WORK ORDER
Exactly as shown, give the full listing again.

PROVIDED DATA
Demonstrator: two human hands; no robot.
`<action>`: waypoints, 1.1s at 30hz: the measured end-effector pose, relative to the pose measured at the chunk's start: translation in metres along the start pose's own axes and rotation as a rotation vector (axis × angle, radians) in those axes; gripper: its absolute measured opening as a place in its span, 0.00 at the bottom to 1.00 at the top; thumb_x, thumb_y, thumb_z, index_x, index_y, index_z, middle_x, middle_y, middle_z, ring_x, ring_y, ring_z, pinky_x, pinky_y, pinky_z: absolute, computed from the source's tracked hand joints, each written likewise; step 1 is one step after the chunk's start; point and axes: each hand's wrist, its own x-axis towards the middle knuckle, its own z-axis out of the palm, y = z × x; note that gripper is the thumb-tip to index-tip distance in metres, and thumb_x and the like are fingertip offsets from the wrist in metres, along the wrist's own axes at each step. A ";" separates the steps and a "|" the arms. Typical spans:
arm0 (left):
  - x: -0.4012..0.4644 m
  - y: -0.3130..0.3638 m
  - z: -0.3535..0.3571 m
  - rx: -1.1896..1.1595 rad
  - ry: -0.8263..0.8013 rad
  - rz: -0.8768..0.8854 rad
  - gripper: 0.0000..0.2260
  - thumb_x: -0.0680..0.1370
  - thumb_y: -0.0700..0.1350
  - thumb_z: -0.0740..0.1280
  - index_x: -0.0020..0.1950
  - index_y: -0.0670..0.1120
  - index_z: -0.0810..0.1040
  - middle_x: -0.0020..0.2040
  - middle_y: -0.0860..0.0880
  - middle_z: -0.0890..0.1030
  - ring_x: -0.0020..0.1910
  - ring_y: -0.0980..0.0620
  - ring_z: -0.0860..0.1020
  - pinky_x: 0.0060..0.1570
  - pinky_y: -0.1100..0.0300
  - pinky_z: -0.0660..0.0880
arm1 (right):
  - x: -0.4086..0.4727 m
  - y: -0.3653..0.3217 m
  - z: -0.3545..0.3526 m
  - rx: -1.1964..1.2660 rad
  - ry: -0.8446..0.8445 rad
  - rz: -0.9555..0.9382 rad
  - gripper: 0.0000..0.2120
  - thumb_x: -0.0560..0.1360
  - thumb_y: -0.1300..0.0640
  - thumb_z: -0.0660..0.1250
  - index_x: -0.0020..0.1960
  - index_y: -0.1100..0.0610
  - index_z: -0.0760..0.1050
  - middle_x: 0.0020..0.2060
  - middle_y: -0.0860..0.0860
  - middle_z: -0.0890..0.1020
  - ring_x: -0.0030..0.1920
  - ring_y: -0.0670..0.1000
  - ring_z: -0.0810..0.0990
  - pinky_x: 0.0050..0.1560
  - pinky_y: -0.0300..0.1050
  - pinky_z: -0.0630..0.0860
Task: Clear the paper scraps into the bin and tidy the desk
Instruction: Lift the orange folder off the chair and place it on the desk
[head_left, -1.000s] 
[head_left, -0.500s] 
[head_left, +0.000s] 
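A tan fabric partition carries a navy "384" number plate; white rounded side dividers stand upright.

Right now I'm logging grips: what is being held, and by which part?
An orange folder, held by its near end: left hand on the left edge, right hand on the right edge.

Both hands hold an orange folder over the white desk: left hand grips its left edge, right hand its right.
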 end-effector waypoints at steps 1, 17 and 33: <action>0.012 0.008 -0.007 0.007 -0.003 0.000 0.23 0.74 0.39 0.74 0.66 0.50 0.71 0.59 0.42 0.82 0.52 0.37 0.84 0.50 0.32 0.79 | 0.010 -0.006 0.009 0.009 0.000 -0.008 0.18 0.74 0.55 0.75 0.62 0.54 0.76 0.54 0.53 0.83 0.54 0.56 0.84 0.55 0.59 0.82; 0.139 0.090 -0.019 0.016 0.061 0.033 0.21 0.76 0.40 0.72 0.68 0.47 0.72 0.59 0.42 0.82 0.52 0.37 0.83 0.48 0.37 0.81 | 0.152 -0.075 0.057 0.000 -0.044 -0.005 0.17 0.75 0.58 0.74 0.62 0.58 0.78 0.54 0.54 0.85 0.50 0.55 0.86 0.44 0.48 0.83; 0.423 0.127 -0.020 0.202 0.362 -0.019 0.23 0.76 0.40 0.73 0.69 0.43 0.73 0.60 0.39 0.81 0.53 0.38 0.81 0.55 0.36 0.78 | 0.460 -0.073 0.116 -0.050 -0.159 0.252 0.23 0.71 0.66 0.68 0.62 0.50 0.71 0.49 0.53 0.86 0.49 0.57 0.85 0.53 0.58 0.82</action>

PROBLEM SOLUTION
Demonstrator: two human hands; no robot.
`<action>`: waypoints, 1.1s at 30hz: the measured end-effector pose, relative to the pose measured at the chunk's start: translation in metres along the start pose's own axes and rotation as a rotation vector (axis × angle, radians) in those axes; gripper: its absolute measured opening as a place in its span, 0.00 at the bottom to 1.00 at the top; thumb_x, thumb_y, thumb_z, index_x, index_y, index_z, middle_x, middle_y, middle_z, ring_x, ring_y, ring_z, pinky_x, pinky_y, pinky_z: absolute, computed from the source's tracked hand joints, each written likewise; step 1 is one step after the chunk's start; point and axes: each hand's wrist, its own x-axis towards the middle knuckle, its own z-axis out of the palm, y = z × x; note that gripper is the thumb-tip to index-tip distance in metres, and thumb_x and the like are fingertip offsets from the wrist in metres, along the wrist's own axes at each step. A ";" separates the steps and a "|" the arms. Typical spans:
arm0 (left):
  - x: -0.4012..0.4644 m
  - y: -0.3130..0.3638 m
  - z: -0.3535..0.3571 m
  - rx: -1.1896..1.1595 rad
  - ry: -0.8263..0.8013 rad
  - rz: -0.8768..0.8854 rad
  - gripper: 0.0000..0.2260
  - thumb_x: -0.0680..0.1370
  - thumb_y: -0.0700..0.1350
  - thumb_z: -0.0740..0.1280
  - index_x: -0.0020..0.1950
  - index_y: -0.0670..0.1120
  - index_z: -0.0810..0.1040
  - middle_x: -0.0020..0.2040
  - middle_y: -0.0860..0.0880
  - middle_z: -0.0890..0.1030
  - ring_x: -0.0020..0.1910
  - ring_y: -0.0980..0.0620
  - ring_z: -0.0860..0.1020
  - pinky_x: 0.0060..0.1570
  - pinky_y: -0.1100..0.0300
  - pinky_z: -0.0660..0.0880
arm1 (right):
  - x: -0.4086..0.4727 m
  - y: -0.3653..0.3217 m
  - z: -0.3545..0.3526 m
  - rx: -1.1964..1.2660 rad
  - ry: -0.8446..0.8445 rad
  - rz: -0.9555..0.9382 rad
  - gripper: 0.0000..0.2120
  - thumb_x: -0.0560..0.1360
  - thumb_y: -0.1300..0.0640
  - thumb_z: -0.0660..0.1250
  - index_x: -0.0020..0.1960
  - index_y: -0.1100..0.0610
  - index_z: -0.0760..0.1050
  - middle_x: 0.0020..0.2060
  - middle_y: -0.0860..0.0860
  - middle_z: -0.0890..0.1020
  - ring_x: -0.0030..0.1920
  - ring_y: -0.0670..0.1000
  - ring_z: -0.0810..0.0990
  - pinky_x: 0.0050..0.1560
  - pinky_y: -0.0300..0.1050
  - pinky_z: -0.0630..0.0860
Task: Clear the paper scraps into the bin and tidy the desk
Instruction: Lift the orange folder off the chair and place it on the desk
[head_left, -1.000s] 
[head_left, -0.500s] 
[head_left, +0.000s] 
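A tan fabric partition carries a navy "384" number plate; white rounded side dividers stand upright.

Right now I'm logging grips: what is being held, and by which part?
An orange folder, held by its near end: left hand on the left edge, right hand on the right edge.

Both hands hold an orange folder over the white desk: left hand grips its left edge, right hand its right.
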 end-effector waypoints at steps 1, 17 and 33: <action>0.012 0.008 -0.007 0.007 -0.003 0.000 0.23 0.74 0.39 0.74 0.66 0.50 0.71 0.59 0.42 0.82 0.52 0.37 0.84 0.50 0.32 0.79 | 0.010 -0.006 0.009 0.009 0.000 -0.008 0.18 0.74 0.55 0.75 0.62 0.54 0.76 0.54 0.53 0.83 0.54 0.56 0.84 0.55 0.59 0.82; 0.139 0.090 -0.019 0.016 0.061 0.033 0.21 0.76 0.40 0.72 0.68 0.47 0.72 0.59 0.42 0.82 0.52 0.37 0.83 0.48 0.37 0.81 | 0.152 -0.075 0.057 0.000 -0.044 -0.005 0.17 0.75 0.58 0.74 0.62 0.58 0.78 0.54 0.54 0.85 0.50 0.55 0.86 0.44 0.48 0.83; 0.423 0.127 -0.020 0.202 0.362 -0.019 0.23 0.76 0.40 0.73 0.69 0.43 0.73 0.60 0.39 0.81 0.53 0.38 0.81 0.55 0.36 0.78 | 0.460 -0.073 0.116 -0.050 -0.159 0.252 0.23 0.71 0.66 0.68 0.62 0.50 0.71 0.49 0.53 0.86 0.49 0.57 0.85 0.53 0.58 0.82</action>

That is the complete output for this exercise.